▶ _Data excerpts_:
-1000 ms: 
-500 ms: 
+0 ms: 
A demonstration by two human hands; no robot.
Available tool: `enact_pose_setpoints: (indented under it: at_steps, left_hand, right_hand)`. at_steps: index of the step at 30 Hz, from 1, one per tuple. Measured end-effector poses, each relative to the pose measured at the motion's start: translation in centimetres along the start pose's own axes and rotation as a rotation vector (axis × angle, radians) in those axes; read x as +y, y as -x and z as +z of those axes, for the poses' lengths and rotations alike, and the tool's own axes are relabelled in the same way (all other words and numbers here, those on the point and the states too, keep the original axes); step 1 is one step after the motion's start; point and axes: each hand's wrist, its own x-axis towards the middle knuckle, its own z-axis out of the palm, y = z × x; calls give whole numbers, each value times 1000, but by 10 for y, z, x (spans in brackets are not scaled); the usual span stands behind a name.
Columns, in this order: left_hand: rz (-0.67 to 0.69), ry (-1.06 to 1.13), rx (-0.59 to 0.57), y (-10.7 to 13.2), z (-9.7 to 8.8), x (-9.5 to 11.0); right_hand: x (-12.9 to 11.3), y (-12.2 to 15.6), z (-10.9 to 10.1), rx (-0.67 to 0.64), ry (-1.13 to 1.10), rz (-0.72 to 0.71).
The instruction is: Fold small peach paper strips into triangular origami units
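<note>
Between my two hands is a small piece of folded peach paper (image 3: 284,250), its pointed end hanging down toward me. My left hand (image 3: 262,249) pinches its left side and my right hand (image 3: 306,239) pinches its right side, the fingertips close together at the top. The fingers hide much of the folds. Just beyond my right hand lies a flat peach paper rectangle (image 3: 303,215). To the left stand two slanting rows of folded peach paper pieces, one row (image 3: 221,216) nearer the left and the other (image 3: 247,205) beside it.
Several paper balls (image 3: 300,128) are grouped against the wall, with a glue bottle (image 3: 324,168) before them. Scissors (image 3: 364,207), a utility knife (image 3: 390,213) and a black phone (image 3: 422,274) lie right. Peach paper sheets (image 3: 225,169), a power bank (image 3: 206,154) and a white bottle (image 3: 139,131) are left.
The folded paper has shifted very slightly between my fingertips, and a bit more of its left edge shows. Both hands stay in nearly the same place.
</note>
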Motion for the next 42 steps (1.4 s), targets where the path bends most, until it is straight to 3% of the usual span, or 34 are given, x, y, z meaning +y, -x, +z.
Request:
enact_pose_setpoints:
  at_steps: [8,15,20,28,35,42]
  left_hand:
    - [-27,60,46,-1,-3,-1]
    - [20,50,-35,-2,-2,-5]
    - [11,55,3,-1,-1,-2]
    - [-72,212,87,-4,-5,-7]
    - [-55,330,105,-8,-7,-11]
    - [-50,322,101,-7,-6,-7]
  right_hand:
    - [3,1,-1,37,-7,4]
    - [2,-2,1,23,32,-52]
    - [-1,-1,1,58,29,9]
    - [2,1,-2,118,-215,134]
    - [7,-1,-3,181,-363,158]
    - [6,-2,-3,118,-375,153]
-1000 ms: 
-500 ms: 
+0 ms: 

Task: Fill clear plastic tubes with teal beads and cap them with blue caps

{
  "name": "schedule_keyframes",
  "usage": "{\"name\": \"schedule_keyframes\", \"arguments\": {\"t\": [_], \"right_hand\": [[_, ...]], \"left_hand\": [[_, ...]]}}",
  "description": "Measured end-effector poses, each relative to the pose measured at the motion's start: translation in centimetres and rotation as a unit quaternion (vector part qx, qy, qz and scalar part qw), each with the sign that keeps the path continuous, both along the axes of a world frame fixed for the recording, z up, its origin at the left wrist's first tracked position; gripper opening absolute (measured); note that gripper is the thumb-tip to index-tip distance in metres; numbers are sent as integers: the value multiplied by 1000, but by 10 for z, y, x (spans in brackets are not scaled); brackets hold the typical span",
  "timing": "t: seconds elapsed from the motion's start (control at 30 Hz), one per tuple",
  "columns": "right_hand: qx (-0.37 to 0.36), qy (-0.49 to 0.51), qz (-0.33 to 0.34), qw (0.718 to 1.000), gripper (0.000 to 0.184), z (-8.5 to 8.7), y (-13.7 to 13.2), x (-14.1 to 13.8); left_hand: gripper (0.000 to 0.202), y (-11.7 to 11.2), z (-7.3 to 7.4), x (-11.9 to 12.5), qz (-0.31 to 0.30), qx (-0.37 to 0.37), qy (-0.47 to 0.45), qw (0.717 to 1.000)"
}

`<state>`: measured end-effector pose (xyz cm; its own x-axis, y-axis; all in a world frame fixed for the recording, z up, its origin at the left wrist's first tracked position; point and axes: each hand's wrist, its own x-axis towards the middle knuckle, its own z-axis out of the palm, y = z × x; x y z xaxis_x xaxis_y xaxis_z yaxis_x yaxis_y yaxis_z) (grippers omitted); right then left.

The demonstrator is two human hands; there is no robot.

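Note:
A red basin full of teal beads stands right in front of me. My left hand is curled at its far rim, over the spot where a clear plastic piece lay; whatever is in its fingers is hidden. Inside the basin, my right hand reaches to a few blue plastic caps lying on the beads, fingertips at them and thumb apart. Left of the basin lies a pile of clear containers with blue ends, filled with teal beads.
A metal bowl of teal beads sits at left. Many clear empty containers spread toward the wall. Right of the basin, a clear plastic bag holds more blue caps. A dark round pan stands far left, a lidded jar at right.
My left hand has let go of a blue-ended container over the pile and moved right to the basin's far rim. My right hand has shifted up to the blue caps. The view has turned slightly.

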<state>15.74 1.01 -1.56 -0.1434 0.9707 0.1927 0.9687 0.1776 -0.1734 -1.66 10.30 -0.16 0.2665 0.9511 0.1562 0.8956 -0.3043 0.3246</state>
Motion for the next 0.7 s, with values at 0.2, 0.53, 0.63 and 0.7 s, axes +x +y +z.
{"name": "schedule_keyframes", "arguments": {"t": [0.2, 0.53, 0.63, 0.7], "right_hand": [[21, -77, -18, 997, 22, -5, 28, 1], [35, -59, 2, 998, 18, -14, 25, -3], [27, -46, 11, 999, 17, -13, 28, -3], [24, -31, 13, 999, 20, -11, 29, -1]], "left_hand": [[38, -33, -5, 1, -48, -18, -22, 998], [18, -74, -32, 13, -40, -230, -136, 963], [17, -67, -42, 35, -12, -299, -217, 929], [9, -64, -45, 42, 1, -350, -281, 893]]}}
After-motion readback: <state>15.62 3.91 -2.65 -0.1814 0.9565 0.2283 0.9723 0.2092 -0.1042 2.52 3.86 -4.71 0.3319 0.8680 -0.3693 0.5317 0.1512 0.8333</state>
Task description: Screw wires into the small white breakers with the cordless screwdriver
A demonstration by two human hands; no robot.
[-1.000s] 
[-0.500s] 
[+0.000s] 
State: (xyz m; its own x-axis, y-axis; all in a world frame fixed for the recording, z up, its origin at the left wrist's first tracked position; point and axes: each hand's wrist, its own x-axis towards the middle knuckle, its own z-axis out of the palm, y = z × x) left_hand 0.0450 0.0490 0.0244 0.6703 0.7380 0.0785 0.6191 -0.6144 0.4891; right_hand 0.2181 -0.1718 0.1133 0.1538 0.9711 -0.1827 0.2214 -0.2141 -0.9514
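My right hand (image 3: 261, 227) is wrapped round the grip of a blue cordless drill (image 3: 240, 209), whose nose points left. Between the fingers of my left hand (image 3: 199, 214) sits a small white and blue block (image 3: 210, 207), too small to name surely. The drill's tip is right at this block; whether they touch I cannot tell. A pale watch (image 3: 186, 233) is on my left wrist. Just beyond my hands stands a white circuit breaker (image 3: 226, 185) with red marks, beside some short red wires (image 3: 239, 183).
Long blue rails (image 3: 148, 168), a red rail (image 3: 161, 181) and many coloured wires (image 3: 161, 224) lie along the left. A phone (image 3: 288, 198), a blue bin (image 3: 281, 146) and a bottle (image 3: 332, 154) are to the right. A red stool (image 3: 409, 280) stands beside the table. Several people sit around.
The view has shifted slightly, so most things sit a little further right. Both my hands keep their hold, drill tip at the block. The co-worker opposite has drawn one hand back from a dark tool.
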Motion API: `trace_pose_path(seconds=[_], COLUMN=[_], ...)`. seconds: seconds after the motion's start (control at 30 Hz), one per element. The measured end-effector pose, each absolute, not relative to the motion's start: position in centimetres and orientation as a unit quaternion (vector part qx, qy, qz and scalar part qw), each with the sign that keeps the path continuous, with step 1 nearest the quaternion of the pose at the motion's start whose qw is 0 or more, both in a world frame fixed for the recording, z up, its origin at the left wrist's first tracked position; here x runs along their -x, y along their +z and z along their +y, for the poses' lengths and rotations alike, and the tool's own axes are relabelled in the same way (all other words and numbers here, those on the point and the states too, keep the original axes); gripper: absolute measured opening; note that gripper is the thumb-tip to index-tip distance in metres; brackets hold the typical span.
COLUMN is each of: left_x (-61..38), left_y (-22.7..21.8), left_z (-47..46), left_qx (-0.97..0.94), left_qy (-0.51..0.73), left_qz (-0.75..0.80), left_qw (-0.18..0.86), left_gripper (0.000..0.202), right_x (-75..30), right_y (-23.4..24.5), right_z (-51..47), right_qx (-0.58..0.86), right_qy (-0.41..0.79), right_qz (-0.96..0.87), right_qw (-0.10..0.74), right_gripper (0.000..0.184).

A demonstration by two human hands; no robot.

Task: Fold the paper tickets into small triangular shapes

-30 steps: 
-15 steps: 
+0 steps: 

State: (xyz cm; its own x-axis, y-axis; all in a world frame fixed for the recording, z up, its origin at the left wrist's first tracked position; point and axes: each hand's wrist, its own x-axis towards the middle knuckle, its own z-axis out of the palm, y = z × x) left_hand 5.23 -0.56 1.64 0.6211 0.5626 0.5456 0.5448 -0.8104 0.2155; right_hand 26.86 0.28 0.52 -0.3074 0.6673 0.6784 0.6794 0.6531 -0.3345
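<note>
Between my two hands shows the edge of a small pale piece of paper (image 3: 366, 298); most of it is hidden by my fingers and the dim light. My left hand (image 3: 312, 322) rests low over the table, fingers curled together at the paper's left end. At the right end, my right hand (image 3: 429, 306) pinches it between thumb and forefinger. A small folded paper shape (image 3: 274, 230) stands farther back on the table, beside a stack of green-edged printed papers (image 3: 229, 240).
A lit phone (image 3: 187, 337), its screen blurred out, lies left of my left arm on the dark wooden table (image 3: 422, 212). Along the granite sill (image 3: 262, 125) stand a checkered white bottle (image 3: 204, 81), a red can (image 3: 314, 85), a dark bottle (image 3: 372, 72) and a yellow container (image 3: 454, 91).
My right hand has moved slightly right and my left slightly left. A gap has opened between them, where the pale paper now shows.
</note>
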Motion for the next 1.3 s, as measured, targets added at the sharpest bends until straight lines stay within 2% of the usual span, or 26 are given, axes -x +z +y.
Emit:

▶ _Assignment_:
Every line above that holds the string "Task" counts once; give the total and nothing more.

▶ _Answer_:
3